EXERCISE :: Copy the lines below exactly, starting at the one with "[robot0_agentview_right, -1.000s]" and ending at the one with "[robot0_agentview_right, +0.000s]", and leave out any picture.

DATA SECTION ::
◇ ◇ ◇
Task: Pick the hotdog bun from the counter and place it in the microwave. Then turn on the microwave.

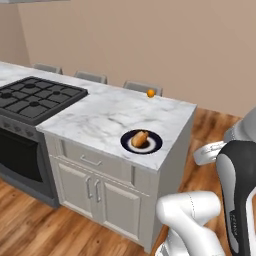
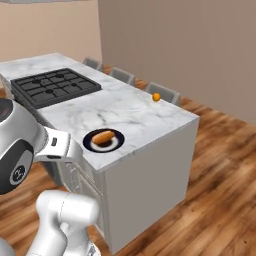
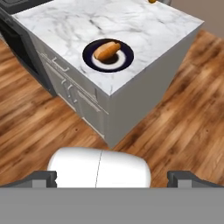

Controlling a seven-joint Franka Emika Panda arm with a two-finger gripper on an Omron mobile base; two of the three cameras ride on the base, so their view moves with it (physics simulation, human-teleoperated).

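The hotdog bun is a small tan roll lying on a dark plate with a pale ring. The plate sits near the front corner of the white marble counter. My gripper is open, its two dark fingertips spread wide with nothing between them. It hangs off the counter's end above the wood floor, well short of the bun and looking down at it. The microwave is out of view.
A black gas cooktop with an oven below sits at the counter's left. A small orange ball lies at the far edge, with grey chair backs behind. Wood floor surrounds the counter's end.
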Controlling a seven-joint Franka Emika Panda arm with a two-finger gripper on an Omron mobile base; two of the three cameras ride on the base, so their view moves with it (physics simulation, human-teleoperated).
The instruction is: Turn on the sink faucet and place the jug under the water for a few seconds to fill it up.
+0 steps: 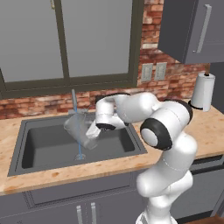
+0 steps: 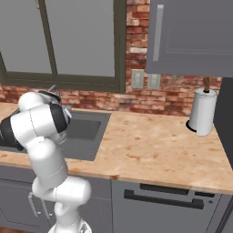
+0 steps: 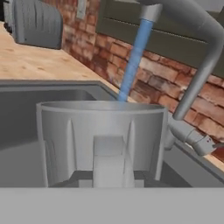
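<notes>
Jug (image 1: 81,130) tilted, mouth up-left, under water (image 1: 77,131) over sink (image 1: 43,144); tool (image 1: 94,131) clamped on jug.

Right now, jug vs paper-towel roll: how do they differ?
The jug is translucent grey; the paper-towel roll is opaque white. The jug hangs tilted over the sink, gripped by the claw; the roll stands upright on the counter on its own. The jug sits under the water from the sink faucet; the roll is well away from it. Both are roughly cylindrical.

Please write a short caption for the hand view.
Blue water runs from the faucet into the jug above the sink.
</notes>
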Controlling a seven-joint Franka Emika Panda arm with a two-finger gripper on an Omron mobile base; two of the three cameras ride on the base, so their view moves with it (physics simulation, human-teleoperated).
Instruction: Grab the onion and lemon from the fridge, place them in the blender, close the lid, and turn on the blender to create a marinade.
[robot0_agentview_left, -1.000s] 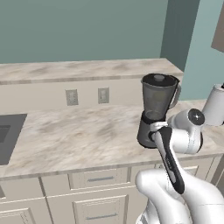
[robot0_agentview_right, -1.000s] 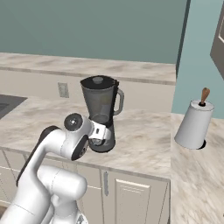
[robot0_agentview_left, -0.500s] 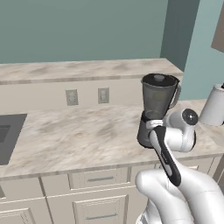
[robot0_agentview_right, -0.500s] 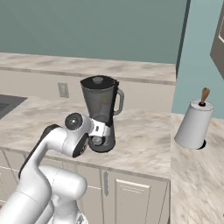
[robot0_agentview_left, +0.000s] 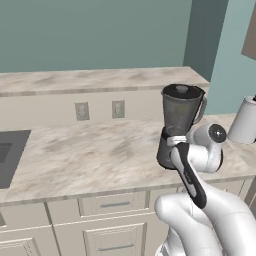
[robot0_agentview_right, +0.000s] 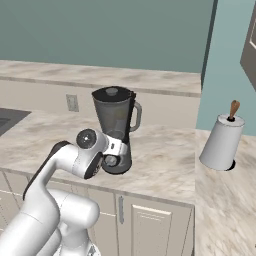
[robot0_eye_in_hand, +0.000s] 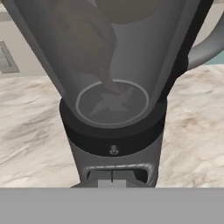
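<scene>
Right now the blender (robot0_agentview_right: 114, 131) stands on the marble-patterned counter (robot0_agentview_left: 90, 155), its tapered translucent grey jar closed by the round black lid (robot0_agentview_right: 112, 93) with a grey centre knob. A curved grey handle juts from the jar at about 3 o'clock in the right base view. Through the smoky wall in the hand view, a tan-brown pointed shape, apparently the onion (robot0_eye_in_hand: 85, 39), lies against the jar's side at roughly 11 o'clock, and a paler yellowish round form, apparently the lemon (robot0_eye_in_hand: 127, 8), sits near 12 o'clock; both are dim behind the plastic. A cross-shaped blade shows in a ring at the jar's bottom.

Below the jar is a matte black collar, then the smooth dark grey round base. The gripper (robot0_eye_in_hand: 112, 183) sits pressed to the front of that base, fingertips drawn together at the recessed control, at 6 o'clock in the hand view.

A white conical utensil holder (robot0_agentview_right: 221, 142) with a wooden handle poking out stands well apart at 3 o'clock from the blender. Two pale wall outlets (robot0_agentview_left: 99, 110) are set in the backsplash. No writing is legible anywhere.
</scene>
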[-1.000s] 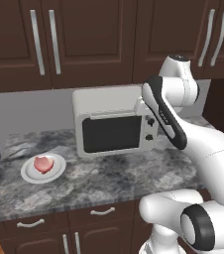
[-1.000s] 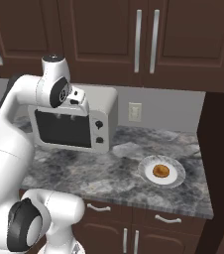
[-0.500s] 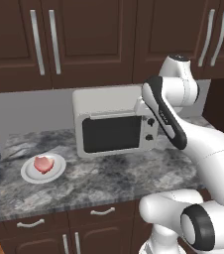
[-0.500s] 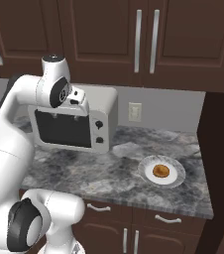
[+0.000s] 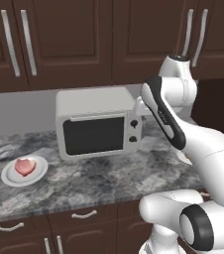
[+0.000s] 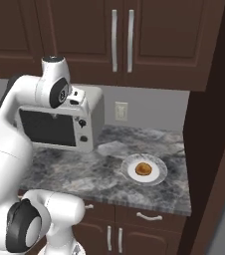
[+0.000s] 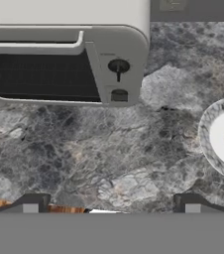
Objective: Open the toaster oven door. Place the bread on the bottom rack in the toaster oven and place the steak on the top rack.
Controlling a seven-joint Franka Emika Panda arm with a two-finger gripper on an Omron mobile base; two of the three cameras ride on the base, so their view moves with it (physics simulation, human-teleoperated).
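The toaster oven (image 5: pixel 99 126) sits lengthwise against the back wall, its door (image 5: pixel 94 135) closed, dark glass facing the surface's (image 5: pixel 109 183) front edge. Steak (image 5: pixel 25 166) lies plated left, bread (image 6: pixel 143 170) plated right, bare marble between. The end effector (image 7: pixel 111 204) hovers above, fingers spread.

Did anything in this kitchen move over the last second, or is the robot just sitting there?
Nothing visibly changed. The arm keeps the same pose, its gripper above the counter with fingers apart. The toaster oven door stays closed, the steak still on its plate, and the bread on its own.
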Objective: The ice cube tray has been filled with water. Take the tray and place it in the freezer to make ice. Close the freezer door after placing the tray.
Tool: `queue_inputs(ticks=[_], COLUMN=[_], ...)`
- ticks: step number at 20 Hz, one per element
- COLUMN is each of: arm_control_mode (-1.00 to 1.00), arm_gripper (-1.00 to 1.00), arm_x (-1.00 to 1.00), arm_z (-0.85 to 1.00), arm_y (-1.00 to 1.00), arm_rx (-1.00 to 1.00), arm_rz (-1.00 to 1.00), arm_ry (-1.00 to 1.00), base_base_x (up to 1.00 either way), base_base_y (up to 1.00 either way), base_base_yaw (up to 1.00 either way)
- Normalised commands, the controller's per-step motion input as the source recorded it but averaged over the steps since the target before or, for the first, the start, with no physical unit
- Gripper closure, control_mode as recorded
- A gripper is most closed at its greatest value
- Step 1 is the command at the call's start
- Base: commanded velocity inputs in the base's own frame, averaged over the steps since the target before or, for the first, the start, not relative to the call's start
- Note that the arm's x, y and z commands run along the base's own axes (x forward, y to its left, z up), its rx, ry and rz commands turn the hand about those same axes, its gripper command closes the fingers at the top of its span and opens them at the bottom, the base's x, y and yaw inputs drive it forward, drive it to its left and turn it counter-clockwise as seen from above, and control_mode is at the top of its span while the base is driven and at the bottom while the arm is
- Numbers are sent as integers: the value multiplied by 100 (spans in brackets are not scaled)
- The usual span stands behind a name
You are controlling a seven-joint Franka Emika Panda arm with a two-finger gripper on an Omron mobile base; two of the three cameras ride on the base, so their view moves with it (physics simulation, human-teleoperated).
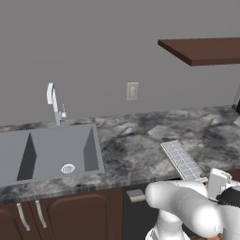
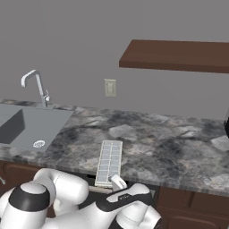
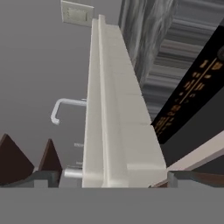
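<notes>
While I am looking over the arm from the left base view, the tray [image 1: 182, 160] is lying flat on the marbled counter [image 1: 140, 140], right of the sink [image 1: 49, 152], with its near end reaching past the counter's front edge. Its cells are showing the pale blue-grey sheen of the water [image 1: 183, 164]. From the right base view the tray [image 2: 109, 162] is running lengthwise from the middle of the counter [image 2: 170, 147] toward me, and the gripper [image 2: 117, 181] is sitting at its near end, just at the front edge; I cannot tell from there whether the fingers are touching it. In the hand view the tray [image 3: 116, 118] is appearing edge-on as a long white slab running up the middle of the picture, and one dark fingertip [image 3: 181, 177] is standing to its right while the gripper [image 3: 114, 178] is straddling its near end. The jaws are standing on either side of the tray, but I cannot tell whether they are pressing on it or merely spread around it. A faucet [image 1: 55, 103] is rising behind the sink, a wall outlet [image 1: 132, 91] is sitting above the counter, and a dark wooden shelf [image 1: 206, 50] is hanging high on the right.
</notes>
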Motion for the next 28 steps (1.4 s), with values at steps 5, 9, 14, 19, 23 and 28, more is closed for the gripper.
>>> queue_inputs(ticks=[5, 9, 14, 19, 23, 28], arm_control_mode=[-100, -100, -100, -100, -100, -100], arm_gripper=[-100, -100, -100, -100, -100, 100], arm_x=[2, 10, 20, 24, 25, 26], arm_z=[0, 0, 0, 0, 0, 0], arm_y=[0, 0, 0, 0, 0, 0], arm_rx=[0, -3, -4, -5, -4, -2], arm_rz=[0, -2, -6, -8, -9, -10], arm_ry=[-2, -5, -3, 0, 0, 0], base_base_x=[0, 0, 0, 0, 0, 0], base_base_y=[0, 0, 0, 0, 0, 0], base_base_yaw=[0, 0, 0, 0, 0, 0])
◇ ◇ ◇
WRITTEN RESPONSE ::
[robot0_agentview_right, -1.000s] 
[robot0_agentview_left, -0.500s] 
[robot0_agentview_right, -0.500s] 
[robot0_agentview_left, +0.000s] 
[robot0_agentview_right, +0.000s] 

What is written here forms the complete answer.